'''

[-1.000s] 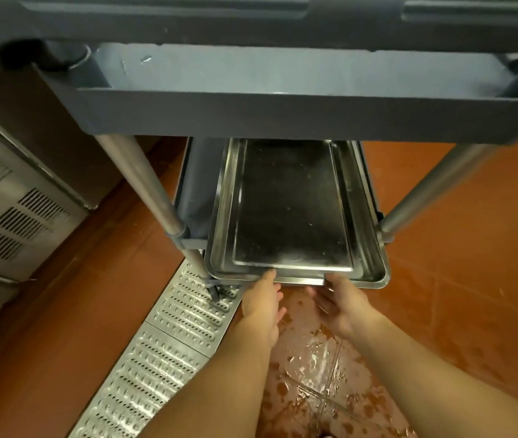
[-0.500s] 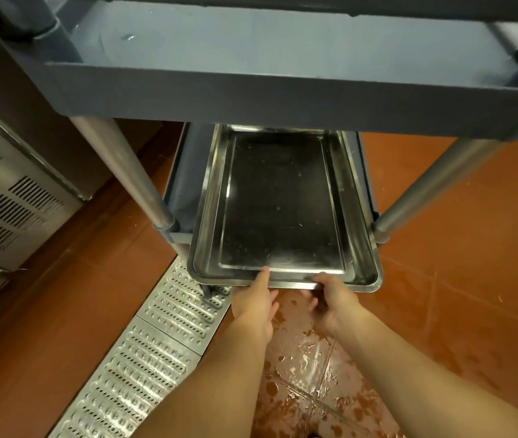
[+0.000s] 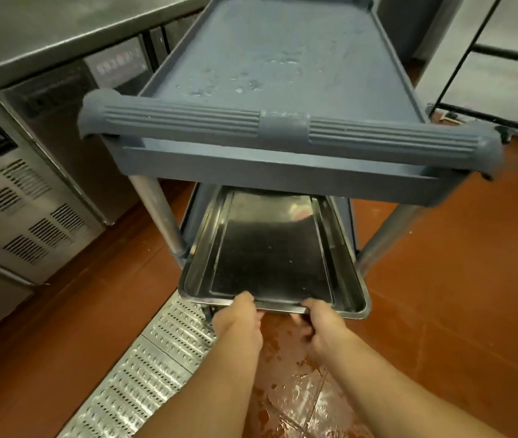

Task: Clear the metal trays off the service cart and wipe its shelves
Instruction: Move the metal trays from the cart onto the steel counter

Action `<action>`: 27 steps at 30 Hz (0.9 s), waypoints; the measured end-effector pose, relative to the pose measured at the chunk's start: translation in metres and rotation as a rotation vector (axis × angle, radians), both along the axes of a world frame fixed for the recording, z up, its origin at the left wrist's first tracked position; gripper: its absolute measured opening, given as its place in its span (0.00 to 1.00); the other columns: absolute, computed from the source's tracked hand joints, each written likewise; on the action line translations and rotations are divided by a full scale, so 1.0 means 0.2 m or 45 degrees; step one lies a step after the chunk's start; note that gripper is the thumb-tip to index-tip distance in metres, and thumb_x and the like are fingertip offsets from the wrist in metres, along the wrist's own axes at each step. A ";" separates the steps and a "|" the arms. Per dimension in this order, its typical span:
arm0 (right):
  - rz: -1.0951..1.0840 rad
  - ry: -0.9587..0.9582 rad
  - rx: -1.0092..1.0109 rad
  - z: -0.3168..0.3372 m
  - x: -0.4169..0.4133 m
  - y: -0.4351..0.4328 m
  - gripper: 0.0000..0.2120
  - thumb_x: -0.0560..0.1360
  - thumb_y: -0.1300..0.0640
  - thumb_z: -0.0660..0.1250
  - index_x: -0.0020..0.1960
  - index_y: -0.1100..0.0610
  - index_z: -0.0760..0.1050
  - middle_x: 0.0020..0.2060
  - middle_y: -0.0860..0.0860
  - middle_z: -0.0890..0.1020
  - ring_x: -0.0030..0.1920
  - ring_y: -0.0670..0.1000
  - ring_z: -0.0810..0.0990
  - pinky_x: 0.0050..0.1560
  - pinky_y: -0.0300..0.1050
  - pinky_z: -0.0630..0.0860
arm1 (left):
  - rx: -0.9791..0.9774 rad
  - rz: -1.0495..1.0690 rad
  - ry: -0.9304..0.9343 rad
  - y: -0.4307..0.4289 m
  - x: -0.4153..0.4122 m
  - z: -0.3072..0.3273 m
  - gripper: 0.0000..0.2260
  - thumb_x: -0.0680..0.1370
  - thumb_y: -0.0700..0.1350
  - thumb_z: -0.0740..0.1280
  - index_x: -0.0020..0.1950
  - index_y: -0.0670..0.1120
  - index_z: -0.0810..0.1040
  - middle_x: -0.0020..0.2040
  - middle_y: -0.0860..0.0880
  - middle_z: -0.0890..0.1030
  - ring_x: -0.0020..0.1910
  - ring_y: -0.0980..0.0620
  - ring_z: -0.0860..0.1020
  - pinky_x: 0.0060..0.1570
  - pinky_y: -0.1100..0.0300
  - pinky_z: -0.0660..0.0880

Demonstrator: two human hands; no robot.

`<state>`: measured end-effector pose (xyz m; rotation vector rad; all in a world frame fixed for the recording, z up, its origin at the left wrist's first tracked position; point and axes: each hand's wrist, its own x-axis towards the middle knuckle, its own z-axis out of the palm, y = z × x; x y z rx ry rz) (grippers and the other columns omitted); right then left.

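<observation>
A grey plastic service cart [image 3: 283, 165] stands in front of me, its top shelf [image 3: 276, 58] bare and speckled with wet marks. Under it, stacked metal trays [image 3: 270, 248] stick out past the cart's near end, tilted up toward me. My left hand [image 3: 238, 317] grips the near rim of the trays left of centre. My right hand [image 3: 320, 324] grips the same rim to the right, fingers curled under it. The far ends of the trays are hidden under the top shelf.
A ribbed cart handle [image 3: 289, 128] runs across the near end. Stainless refrigerated counters [image 3: 23, 191] line the left. A perforated metal floor drain [image 3: 143, 374] runs along the red floor, with a wet patch [image 3: 295, 390] below my hands. A white-panelled unit [image 3: 497, 58] is at the right.
The trays have slid further out from the lower shelf toward me, held by both hands. My view has risen, so the cart's top shelf and handle now show.
</observation>
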<state>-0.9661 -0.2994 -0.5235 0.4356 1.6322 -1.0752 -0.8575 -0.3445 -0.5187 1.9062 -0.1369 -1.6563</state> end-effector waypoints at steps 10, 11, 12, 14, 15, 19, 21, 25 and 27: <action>-0.077 0.015 -0.050 0.39 0.33 0.23 0.11 0.75 0.62 0.66 0.56 0.65 0.73 0.45 0.62 0.82 0.34 0.54 0.83 0.19 0.36 0.72 | -0.009 -0.020 0.012 0.22 0.32 0.35 0.11 0.75 0.39 0.67 0.56 0.39 0.73 0.49 0.39 0.81 0.40 0.44 0.83 0.33 0.59 0.77; -0.113 0.018 -0.055 0.41 0.38 0.26 0.12 0.75 0.63 0.66 0.57 0.64 0.72 0.48 0.63 0.81 0.40 0.56 0.83 0.20 0.38 0.74 | -0.025 -0.048 0.002 0.24 0.37 0.38 0.09 0.75 0.39 0.67 0.55 0.39 0.73 0.48 0.40 0.81 0.39 0.45 0.83 0.30 0.61 0.75; -0.146 0.014 -0.059 0.45 0.44 0.29 0.13 0.75 0.63 0.66 0.58 0.64 0.71 0.50 0.63 0.79 0.44 0.58 0.83 0.21 0.39 0.75 | -0.047 -0.071 -0.007 0.26 0.42 0.41 0.09 0.75 0.40 0.67 0.54 0.40 0.73 0.45 0.41 0.81 0.39 0.45 0.83 0.27 0.61 0.74; -0.220 0.007 -0.080 0.50 0.57 0.36 0.14 0.75 0.64 0.66 0.60 0.64 0.70 0.52 0.62 0.78 0.50 0.60 0.81 0.21 0.40 0.76 | -0.079 -0.121 -0.025 0.32 0.53 0.47 0.10 0.74 0.41 0.68 0.53 0.39 0.73 0.42 0.42 0.81 0.38 0.46 0.83 0.24 0.62 0.70; -0.260 -0.002 -0.102 0.52 0.63 0.39 0.15 0.75 0.65 0.65 0.61 0.64 0.70 0.53 0.62 0.77 0.52 0.60 0.81 0.21 0.41 0.76 | -0.094 -0.157 -0.036 0.34 0.59 0.50 0.11 0.74 0.42 0.67 0.53 0.39 0.74 0.41 0.42 0.82 0.38 0.46 0.83 0.24 0.62 0.69; -0.352 -0.015 -0.200 0.63 0.89 0.55 0.16 0.75 0.64 0.65 0.62 0.63 0.70 0.53 0.59 0.77 0.50 0.58 0.79 0.23 0.43 0.77 | -0.167 -0.231 -0.063 0.46 0.83 0.65 0.10 0.73 0.41 0.67 0.52 0.38 0.75 0.36 0.42 0.81 0.35 0.47 0.82 0.26 0.61 0.68; -0.376 -0.010 -0.223 0.71 1.01 0.62 0.14 0.75 0.63 0.65 0.61 0.62 0.71 0.48 0.57 0.77 0.49 0.57 0.80 0.25 0.44 0.78 | -0.197 -0.262 -0.040 0.51 0.94 0.72 0.09 0.73 0.40 0.68 0.51 0.37 0.74 0.35 0.42 0.80 0.36 0.46 0.82 0.27 0.60 0.70; -0.376 0.031 -0.234 0.88 1.19 0.76 0.10 0.77 0.63 0.64 0.56 0.61 0.68 0.41 0.56 0.74 0.48 0.57 0.81 0.32 0.43 0.80 | -0.215 -0.326 -0.015 0.61 1.11 0.83 0.11 0.74 0.40 0.69 0.53 0.37 0.75 0.36 0.42 0.80 0.36 0.45 0.83 0.28 0.60 0.73; -0.399 0.064 -0.247 0.92 1.25 0.82 0.11 0.77 0.63 0.64 0.58 0.61 0.69 0.44 0.58 0.77 0.45 0.56 0.82 0.32 0.43 0.79 | -0.227 -0.349 -0.015 0.66 1.16 0.87 0.11 0.73 0.40 0.68 0.54 0.37 0.76 0.36 0.42 0.80 0.35 0.45 0.83 0.27 0.60 0.72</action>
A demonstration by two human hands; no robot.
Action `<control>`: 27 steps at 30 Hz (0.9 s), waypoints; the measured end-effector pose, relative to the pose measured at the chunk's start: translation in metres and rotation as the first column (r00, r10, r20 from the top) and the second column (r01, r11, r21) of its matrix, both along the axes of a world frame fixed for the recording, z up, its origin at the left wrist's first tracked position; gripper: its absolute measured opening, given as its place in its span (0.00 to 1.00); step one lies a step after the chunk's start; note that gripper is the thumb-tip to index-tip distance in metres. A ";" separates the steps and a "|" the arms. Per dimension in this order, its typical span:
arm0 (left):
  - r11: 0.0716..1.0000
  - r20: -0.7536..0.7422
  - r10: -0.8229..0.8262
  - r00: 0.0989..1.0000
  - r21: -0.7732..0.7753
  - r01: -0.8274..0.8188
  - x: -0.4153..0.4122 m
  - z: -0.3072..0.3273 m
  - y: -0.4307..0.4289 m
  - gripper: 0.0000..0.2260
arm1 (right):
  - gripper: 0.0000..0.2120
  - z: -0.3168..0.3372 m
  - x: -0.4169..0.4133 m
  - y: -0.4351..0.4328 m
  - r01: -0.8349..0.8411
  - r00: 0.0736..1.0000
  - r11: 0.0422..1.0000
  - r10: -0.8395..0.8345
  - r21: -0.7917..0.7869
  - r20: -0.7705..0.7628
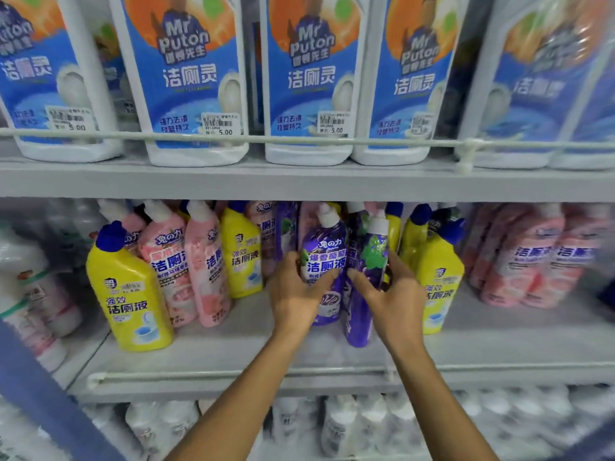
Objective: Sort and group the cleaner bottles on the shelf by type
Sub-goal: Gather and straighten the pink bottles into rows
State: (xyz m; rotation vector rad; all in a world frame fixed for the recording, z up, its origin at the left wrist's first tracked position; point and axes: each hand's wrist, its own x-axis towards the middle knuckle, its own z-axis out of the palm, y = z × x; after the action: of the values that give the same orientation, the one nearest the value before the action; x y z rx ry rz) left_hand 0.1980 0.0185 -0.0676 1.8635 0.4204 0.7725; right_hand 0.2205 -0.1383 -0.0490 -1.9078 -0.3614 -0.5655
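Both forearms reach up to the middle shelf point(233, 331). The left hand point(296, 291) has its grip wrapped around a purple bottle point(327, 261) labelled 洁厕液; the right hand point(389, 297) grasps a second purple bottle point(369, 271) printed with grapes, touching the first. Yellow bottles point(129, 294) and pink bottles point(186, 264) also read 洁厕液. On the shelf above, white jugs point(189, 78) read "Mr Puton", priced 5.00.

Your left hand point(296, 291) grips one bottle point(324, 261) and your right hand point(392, 294) grips the next bottle point(366, 281) just right of it; more bottles stand left, right and behind your fingers.
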 end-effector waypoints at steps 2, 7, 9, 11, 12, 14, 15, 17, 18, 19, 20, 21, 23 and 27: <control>0.999 -0.033 -0.014 0.999 0.030 0.015 0.009 0.003 -0.007 0.23 | 0.26 -0.002 0.007 -0.003 0.009 1.000 0.999 -0.009 0.033 0.005; 0.996 -0.039 -0.077 0.996 0.036 0.079 0.011 0.000 -0.004 0.19 | 0.27 -0.009 0.012 -0.003 0.078 0.996 0.995 -0.081 0.057 0.042; 0.991 -0.058 -0.133 0.989 0.000 0.134 0.009 -0.002 0.001 0.17 | 0.27 -0.010 0.011 -0.002 0.089 0.995 0.994 -0.091 0.056 0.037; 0.986 -0.067 -0.168 0.984 -0.001 0.168 0.004 -0.002 0.005 0.16 | 0.25 -0.008 0.006 0.001 0.087 0.996 0.994 -0.089 0.059 0.026; 0.981 -0.069 -0.192 0.979 -0.004 0.192 0.001 -0.001 0.006 0.16 | 0.24 -0.007 0.004 0.001 0.082 0.996 0.995 -0.084 0.063 0.022; 0.968 -0.061 -0.250 0.966 -0.023 0.249 -0.009 0.004 0.009 0.17 | 0.20 -0.004 -0.002 0.002 0.058 0.998 0.995 -0.060 0.081 0.019; 0.963 -0.051 -0.268 0.962 -0.044 0.266 -0.013 0.005 0.013 0.19 | 0.18 -0.004 -0.006 0.002 0.051 0.998 0.995 -0.053 0.086 0.020; 0.961 -0.025 -0.271 0.962 -0.072 0.268 -0.025 0.007 0.024 0.24 | 0.15 -0.006 -0.013 0.001 0.053 0.998 0.995 -0.054 0.085 0.015; 0.964 -0.014 -0.255 0.967 -0.077 0.254 -0.033 0.009 0.029 0.26 | 0.16 -0.007 -0.019 0.001 0.058 0.998 0.994 -0.059 0.088 0.014; 0.967 0.003 -0.239 0.971 -0.085 0.238 -0.041 0.011 0.036 0.28 | 0.18 -0.008 -0.026 0.003 0.073 0.997 0.993 -0.074 0.096 0.014; 0.970 0.022 -0.225 0.974 -0.089 0.226 -0.048 0.011 0.043 0.28 | 0.22 -0.009 -0.034 0.005 0.093 0.995 0.990 -0.095 0.106 0.017; 0.970 0.043 -0.220 0.975 -0.098 0.223 -0.057 0.013 0.050 0.28 | 0.26 -0.009 -0.042 0.009 0.115 0.992 0.988 -0.119 0.100 0.034; 0.970 0.094 -0.221 0.971 -0.085 0.229 -0.075 0.015 0.064 0.28 | 0.28 -0.005 -0.060 0.019 0.143 0.983 0.989 -0.147 0.041 0.108; 0.975 0.164 -0.172 0.971 -0.110 0.191 -0.111 0.019 0.091 0.24 | 0.28 0.007 -0.084 0.054 0.008 0.996 0.999 -0.012 0.038 0.085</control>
State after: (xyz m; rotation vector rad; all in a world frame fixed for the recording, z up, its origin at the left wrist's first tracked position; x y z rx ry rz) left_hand 0.0866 0.1100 -0.0490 1.6857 0.1919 0.7414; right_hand 0.1362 -0.0846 -0.0423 -1.8541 -0.3938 -0.6574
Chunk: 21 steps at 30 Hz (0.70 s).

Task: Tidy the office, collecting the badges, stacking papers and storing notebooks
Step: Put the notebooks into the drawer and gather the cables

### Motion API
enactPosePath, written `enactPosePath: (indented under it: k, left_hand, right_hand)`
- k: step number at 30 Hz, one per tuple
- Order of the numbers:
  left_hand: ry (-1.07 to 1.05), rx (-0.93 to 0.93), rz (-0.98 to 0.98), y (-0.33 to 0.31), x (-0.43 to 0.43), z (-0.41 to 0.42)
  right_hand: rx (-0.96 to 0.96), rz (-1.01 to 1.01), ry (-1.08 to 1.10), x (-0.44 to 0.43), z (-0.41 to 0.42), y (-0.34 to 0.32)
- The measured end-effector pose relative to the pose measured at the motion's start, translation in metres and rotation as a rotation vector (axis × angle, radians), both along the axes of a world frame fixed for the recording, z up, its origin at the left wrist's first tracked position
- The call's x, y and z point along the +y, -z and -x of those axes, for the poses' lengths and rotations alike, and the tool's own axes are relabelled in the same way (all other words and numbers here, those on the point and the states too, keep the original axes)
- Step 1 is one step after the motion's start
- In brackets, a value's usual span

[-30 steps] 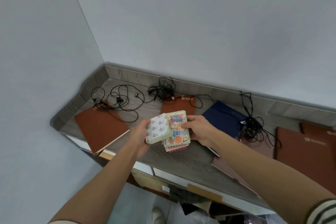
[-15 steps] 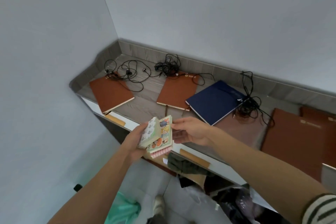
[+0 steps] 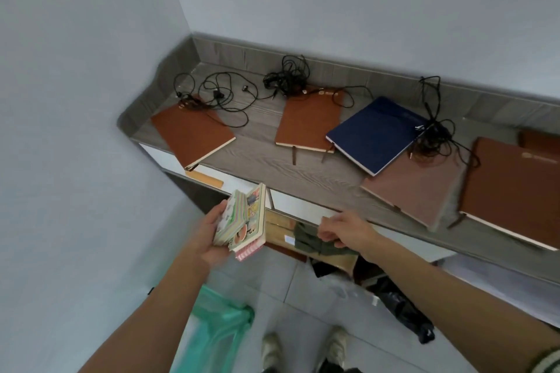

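Below the shelf edge, left hand (image 3: 209,239) clamped on small cartoon notebooks (image 3: 242,221), right hand (image 3: 342,230) loose, empty, writing unreadable.

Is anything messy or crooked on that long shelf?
Yes. Tangled black cables sprawl over the grey shelf. The blue notebook lies crooked, overlapping a pinkish one, and the left brown notebook pokes past the front edge.

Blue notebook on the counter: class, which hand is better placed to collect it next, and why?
Probably the right hand. It is empty, open and on the blue notebook's side. The left hand is full, gripping the small cartoon notebooks.
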<state>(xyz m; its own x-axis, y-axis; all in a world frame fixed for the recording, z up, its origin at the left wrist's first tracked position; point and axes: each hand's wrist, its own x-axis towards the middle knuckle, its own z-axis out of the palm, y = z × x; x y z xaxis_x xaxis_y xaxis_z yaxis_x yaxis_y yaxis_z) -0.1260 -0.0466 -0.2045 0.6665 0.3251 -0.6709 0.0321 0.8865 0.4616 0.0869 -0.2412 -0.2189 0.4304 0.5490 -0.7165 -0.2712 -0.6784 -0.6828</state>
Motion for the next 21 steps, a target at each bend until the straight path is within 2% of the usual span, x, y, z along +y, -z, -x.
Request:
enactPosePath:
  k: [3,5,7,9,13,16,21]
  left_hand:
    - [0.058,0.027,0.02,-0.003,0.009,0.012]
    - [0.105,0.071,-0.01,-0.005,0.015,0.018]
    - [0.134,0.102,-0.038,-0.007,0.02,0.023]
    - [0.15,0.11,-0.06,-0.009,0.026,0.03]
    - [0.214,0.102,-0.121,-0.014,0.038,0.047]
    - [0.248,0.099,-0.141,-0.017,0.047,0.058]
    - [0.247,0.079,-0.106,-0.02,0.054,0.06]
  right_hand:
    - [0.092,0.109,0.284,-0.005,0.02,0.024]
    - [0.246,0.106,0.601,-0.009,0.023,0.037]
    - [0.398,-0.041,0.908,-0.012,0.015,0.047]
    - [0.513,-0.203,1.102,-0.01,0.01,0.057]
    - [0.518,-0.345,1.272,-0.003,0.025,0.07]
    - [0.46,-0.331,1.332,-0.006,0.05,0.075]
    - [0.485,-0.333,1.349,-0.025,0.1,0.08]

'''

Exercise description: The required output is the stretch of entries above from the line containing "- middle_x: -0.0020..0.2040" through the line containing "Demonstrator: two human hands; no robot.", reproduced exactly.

Solution to this problem:
  - middle_x: -0.0020..0.2040
  - middle_y: -0.0860..0.0880
  - middle_z: -0.0890..0.1030
  - ring_x: -0.0020..0.1910
  - ring_y: -0.0980..0.0620
  - ring_z: -0.0860..0.1020
  - pinky_x: 0.0060..0.1570
  - pinky_y: -0.1100..0.0300
  - pinky_z: -0.0660..0.0880

Demonstrator: two human hands; no robot.

This output contains the complete answer.